I am looking for a load balancer that will direct load based on the user.
For example, I have a REST API that supports 3 different document types and 10 servers, each document type can not take up more than 5 servers, or another option where each document type is given 3 servers each. I don't want to lose the requests, but instead, queue them if possible. I am pretty sure a load balancer like this already exists, but I can not find the name of it/an implementation. Or even better is there an AWS ELB that is already capable of handling this?
You can put a Web Application Firewall in front of an Application Load Balancer and then use a rule like this to block traffic over the specified 5 minute rule.
{
"Priority": 0,
"Action": {
"Count": {}
},
"VisibilityConfig": {
"SampledRequestsEnabled": true,
"CloudWatchMetricsEnabled": true,
"MetricName": { "Fn::Sub": "${Site}-Overall-Rate-Limit" }
},
"Name": { "Fn::Sub": "${Site}-Overall-Rate-Limit" },
"Statement": {
"RateBasedStatement": {
"Limit": { "Ref": "OverallRateLimit" },
"AggregateKeyType": "IP"
}
}
}
Note that WAF is not free. You pay for the ACL and for the rule evaluation.
Another option here is to use a CDN like cloudfront to offload the content delivery to your users. It's pretty much impossible to DOS a CDN like cloudfront. Whether this method is appropriate for you depends on whether your content is static and shared or dynamic and unique to clients.

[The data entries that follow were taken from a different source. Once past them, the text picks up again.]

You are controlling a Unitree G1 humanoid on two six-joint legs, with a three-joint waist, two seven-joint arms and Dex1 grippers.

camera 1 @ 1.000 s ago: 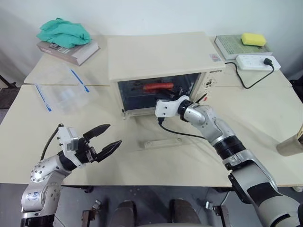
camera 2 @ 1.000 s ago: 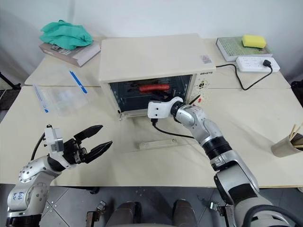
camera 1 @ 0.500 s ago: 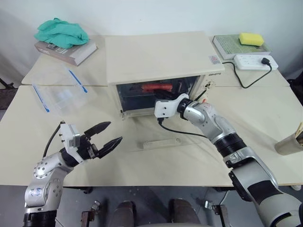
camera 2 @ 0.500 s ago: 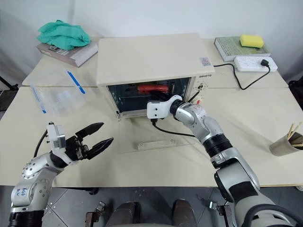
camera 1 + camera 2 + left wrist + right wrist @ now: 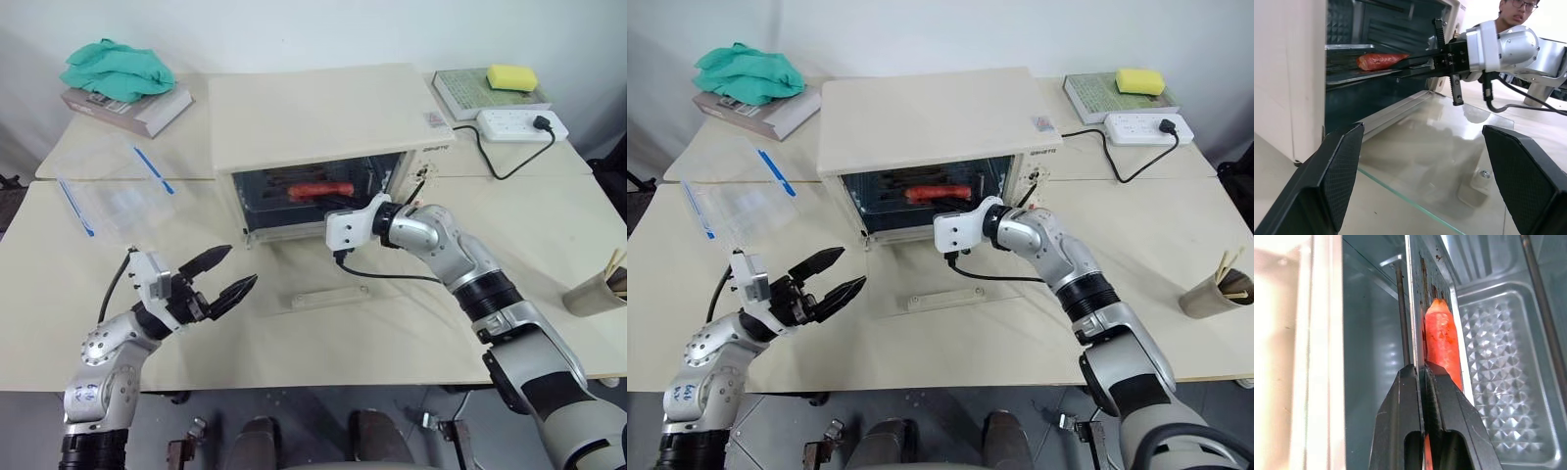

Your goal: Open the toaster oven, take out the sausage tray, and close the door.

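At the lower left of the head view, the left gripper (image 5: 222,278) is hovering over the table (image 5: 549,225) with its fingers spread wide, holding nothing, likely waiting to help with the tray. At the centre, the oven (image 5: 323,137) is standing with its glass door (image 5: 323,284) lying flat open so the inside can be reached. Just right of centre, the right gripper (image 5: 1418,62) is reaching into the opening and pinching the front rim of the tray (image 5: 1508,382), where the sausage (image 5: 319,190) is lying, seemingly ready to pull it out.
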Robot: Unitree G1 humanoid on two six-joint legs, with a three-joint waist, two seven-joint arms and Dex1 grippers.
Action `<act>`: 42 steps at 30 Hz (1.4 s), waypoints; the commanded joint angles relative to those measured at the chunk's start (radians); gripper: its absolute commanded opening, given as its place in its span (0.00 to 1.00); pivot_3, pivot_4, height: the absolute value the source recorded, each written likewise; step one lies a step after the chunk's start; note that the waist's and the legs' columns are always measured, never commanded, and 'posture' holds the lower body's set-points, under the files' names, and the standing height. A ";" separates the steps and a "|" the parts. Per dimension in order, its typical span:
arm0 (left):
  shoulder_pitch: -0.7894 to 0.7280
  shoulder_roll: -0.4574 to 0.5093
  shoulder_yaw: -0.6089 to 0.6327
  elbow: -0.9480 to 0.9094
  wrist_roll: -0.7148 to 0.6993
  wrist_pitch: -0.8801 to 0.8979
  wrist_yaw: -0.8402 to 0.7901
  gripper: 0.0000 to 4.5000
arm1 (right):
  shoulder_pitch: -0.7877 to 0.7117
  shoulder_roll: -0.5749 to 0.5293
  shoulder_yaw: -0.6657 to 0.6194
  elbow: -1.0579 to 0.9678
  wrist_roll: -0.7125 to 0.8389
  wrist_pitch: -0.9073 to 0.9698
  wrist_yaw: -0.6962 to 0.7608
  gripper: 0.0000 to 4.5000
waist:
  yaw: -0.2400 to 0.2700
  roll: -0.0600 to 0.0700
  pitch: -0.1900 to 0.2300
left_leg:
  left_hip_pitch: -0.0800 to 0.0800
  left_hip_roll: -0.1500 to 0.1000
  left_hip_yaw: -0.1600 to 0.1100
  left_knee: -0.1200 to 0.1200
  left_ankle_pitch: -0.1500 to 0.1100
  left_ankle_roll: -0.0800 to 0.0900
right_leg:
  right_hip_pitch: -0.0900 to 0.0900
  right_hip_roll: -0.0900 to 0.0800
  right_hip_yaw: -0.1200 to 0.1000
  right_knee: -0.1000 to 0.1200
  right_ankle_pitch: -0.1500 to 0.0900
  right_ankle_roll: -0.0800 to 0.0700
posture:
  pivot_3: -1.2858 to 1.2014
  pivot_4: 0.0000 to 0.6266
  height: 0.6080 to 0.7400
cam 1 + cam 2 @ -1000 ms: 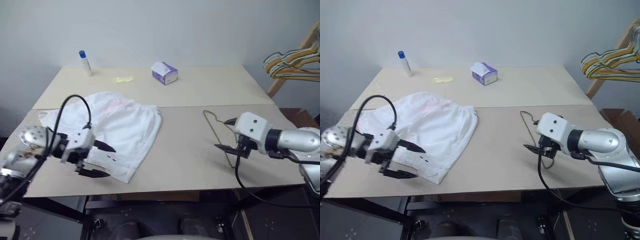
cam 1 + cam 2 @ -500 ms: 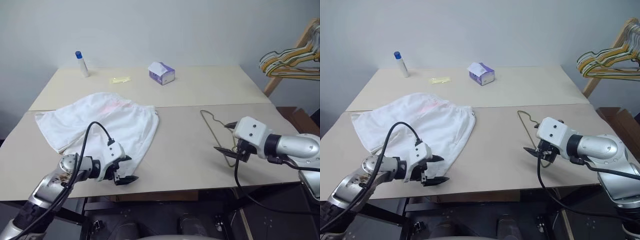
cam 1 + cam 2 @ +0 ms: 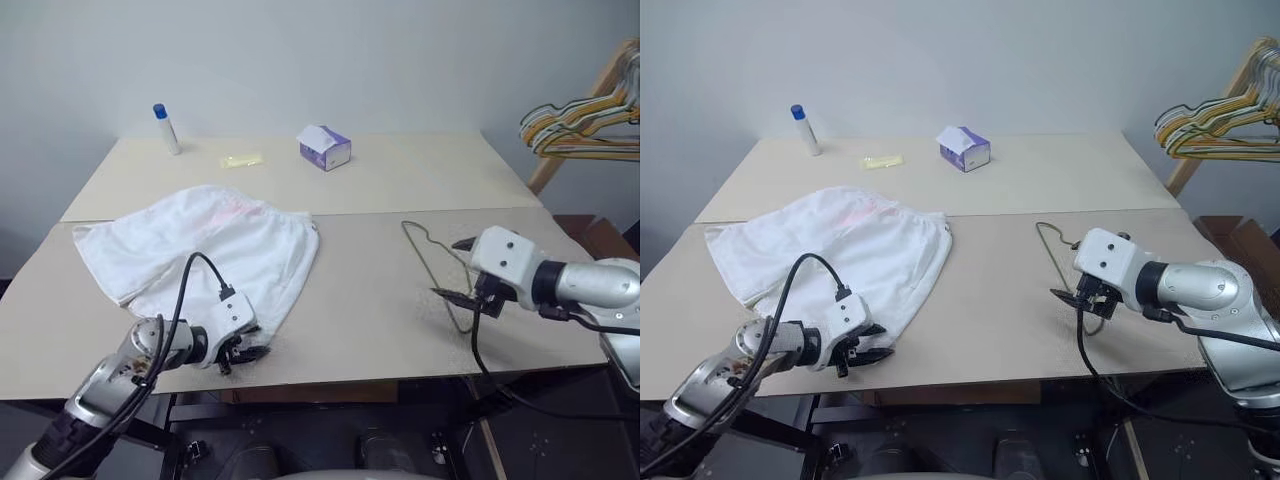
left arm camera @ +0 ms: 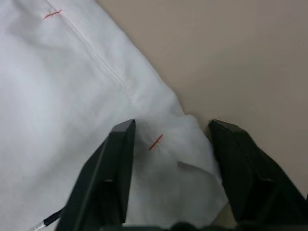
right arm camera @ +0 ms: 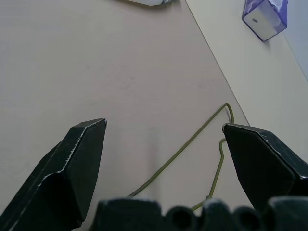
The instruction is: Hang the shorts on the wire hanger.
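1. At the table's [image 3: 400, 180] near left edge, the left gripper [image 4: 169, 144] straddles the shorts' [image 3: 215, 250] hem corner, jaws partly closed round a small fold, not yet clamped.
2. Risk: so thin a pinch may slip out, or catch one layer only, when lifted.
3. The right gripper [image 5: 163, 144] hovers, jaws wide apart and empty, over the wire hanger [image 3: 432, 262] lying flat at the right; the thin wire may skid when grasped.
4. Compared with a second ago, the left arm has dropped to the hem and its jaws have narrowed; the right arm is unmoved.
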 commanded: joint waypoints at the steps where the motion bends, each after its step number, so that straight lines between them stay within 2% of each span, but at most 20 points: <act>1: 0.010 0.007 -0.010 0.011 0.043 0.002 0.027 0.30 | -0.039 -0.014 -0.003 0.007 -0.013 -0.024 0.010 1.00 | -0.001 0.000 0.000 | 0.000 0.000 0.000 0.000 0.000 0.000 | 0.000 0.000 0.000 0.000 0.000 0.000 | 0.50 0.00 1.00; 5: 0.022 0.025 0.013 -0.002 0.026 0.002 0.009 0.01 | -0.107 0.037 0.075 0.069 -0.052 -0.064 -0.006 1.00 | -0.005 0.000 -0.003 | 0.000 0.000 0.000 0.000 0.000 0.000 | 0.000 0.000 0.000 0.000 0.000 0.000 | 0.50 0.00 1.00; 9: 0.034 0.060 0.080 -0.038 -0.016 -0.013 -0.029 0.01 | -0.232 0.163 0.208 0.221 -0.144 -0.137 -0.051 1.00 | -0.021 0.000 -0.004 | 0.000 0.000 0.000 0.000 0.000 0.000 | 0.000 0.000 0.000 0.000 0.000 0.000 | 0.50 0.00 1.00; 14: 0.082 0.143 0.230 -0.111 -0.129 0.000 -0.125 0.01 | -0.411 0.374 0.417 0.541 -0.334 -0.398 -0.125 1.00 | -0.032 0.000 -0.004 | -0.002 0.000 0.000 -0.001 0.000 0.000 | -0.003 0.001 0.001 0.000 0.000 -0.001 | 0.51 0.00 1.00; 18: 0.152 0.216 0.325 -0.149 -0.169 -0.020 -0.195 0.01 | -0.537 0.534 0.518 0.875 -0.482 -0.629 -0.287 1.00 | -0.029 0.000 -0.004 | -0.002 0.000 0.000 -0.002 0.000 0.000 | -0.004 0.001 0.000 0.001 0.000 -0.001 | 0.53 0.00 1.00; 22: 0.240 0.246 0.467 -0.214 -0.222 -0.003 -0.234 0.01 | -0.654 0.658 0.572 1.151 -0.572 -0.814 -0.421 1.00 | -0.015 0.000 -0.003 | -0.003 0.000 0.000 -0.002 0.000 -0.001 | -0.004 0.001 0.000 0.000 0.000 -0.001 | 0.55 0.00 1.00; 26: 0.324 0.253 0.592 -0.276 -0.264 0.002 -0.278 0.01 | -0.737 0.734 0.615 1.343 -0.646 -0.944 -0.504 1.00 | -0.013 0.000 -0.003 | -0.003 0.000 0.000 -0.002 0.001 -0.001 | -0.005 0.001 0.000 0.001 0.000 -0.001 | 0.57 0.00 1.00; 35: 0.450 0.243 0.736 -0.344 -0.273 0.016 -0.290 0.01 | -0.819 0.853 0.639 1.566 -0.714 -1.101 -0.561 1.00 | 0.019 0.001 -0.003 | -0.002 0.000 0.000 -0.004 0.002 -0.003 | -0.004 0.001 0.000 0.002 0.000 -0.001 | 0.59 0.00 1.00; 39: 0.477 0.239 0.743 -0.352 -0.264 0.012 -0.283 0.00 | -0.845 0.868 0.658 1.619 -0.761 -1.105 -0.602 0.73 | 0.034 0.001 -0.002 | -0.001 0.001 0.000 -0.004 0.002 -0.003 | -0.004 0.001 0.000 0.002 0.000 -0.001 | 0.60 0.00 1.00; 42: 0.482 0.239 0.732 -0.348 -0.254 0.009 -0.267 0.00 | -0.866 0.871 0.672 1.657 -0.800 -1.082 -0.650 0.48 | 0.038 0.001 -0.002 | -0.001 0.001 0.000 -0.004 0.002 -0.004 | -0.004 0.001 0.000 0.002 0.000 -0.002 | 0.60 0.00 1.00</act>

Having read your edits, I'll offer you another path. If your goal is to route different traffic to different servers, you can do that with ALB Listener Rules. https://docs.aws.amazon.com/elasticloadbalancing/latest/application/listener-update-rules.html
You would have to give the users a header to route them to the correct Target Group on the backend.
You could use sticky sessions to keep them on a specific server beyond that, but that can have its own implications.